De otra parte, la terapia puede conseguir lo contrario de lo que se plantea. La propuesta de asumir el nuevo estado de cosas no ayudará a la resolución de la crisis constitucional, no parará los pies al españolismo y, además, no parece que pivote sobre una comprensión histórica del trayecto que, como andaluces y andaluzas, nos ha traído hasta aquí. Al contrario, renunciar al proyecto de Andalucía, subsumirla lisa y llanamente en España (incluso en un proyecto de España que consideramos perjudicial, por anticonstitucional), puede conseguir justo aquello que intentamos conjurar. No atisbar lo que Andalucía puede ser políticamente puede tener costes muy elevados cualquiera que sea el sentimiento de pertenencia o la conciencia política de quienes nos oponemos a la España del “a por ellos”.
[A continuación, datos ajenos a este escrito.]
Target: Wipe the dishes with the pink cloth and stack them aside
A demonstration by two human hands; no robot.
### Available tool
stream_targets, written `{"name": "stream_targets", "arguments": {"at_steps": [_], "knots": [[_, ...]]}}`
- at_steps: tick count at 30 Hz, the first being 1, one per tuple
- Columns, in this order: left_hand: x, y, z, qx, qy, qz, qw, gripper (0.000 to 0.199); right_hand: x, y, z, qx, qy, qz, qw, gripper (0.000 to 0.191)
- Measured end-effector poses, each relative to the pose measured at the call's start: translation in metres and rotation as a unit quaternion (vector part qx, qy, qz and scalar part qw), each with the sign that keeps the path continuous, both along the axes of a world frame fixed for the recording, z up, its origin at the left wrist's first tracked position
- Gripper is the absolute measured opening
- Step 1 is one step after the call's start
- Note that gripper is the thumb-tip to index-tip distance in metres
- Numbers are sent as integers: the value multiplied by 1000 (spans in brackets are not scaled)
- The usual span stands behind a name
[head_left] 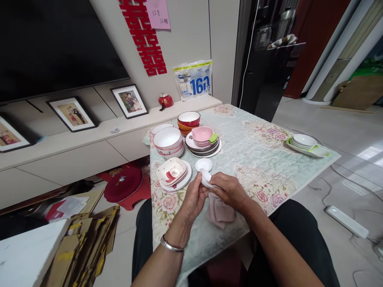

Renunciar al proyecto de Andalucía alimentará a la bestia y le librará de uno de los principales obstáculos que ha encontrado en su camino. El españolismo se crece frente al independentismo catalán. Lo hemos visto. Frente a la identidad andaluza y aun frente al andalucismo, le entran las dudas, le flaquean las piernas. Porque, como decía José Luis Serrano con cierto tono freudiano, España es Andalucía, pero Andalucía no es España. O lo que es lo mismo: España se vale de la identidad andaluza para fortalecerse, para expandirse más allá de la Meseta, para hacerse medianamente viable. Pero Andalucía representa muchas cosas que España, la España del “a por ellos” desde luego, no podrá asumir bajo ningún concepto. Del mismo modo, Andalucía tampoco puede asimilar ciertos rasgos sin mutilarse en el camino. Difícil dilema, que acaba dejando a Andalucía en la estacada y confundida, preguntándose por su propio nombre.
El escudo de Andalucía representa a un joven Hércules que domina mediante la razón a los bajos instintos. No entreguemos Andalucía a la bestia como si se tratara de un vulgar trofeo. Ayudemos a que Hércules triunfe sobre los titanes y, por favor, no les regalemos nuestros leones.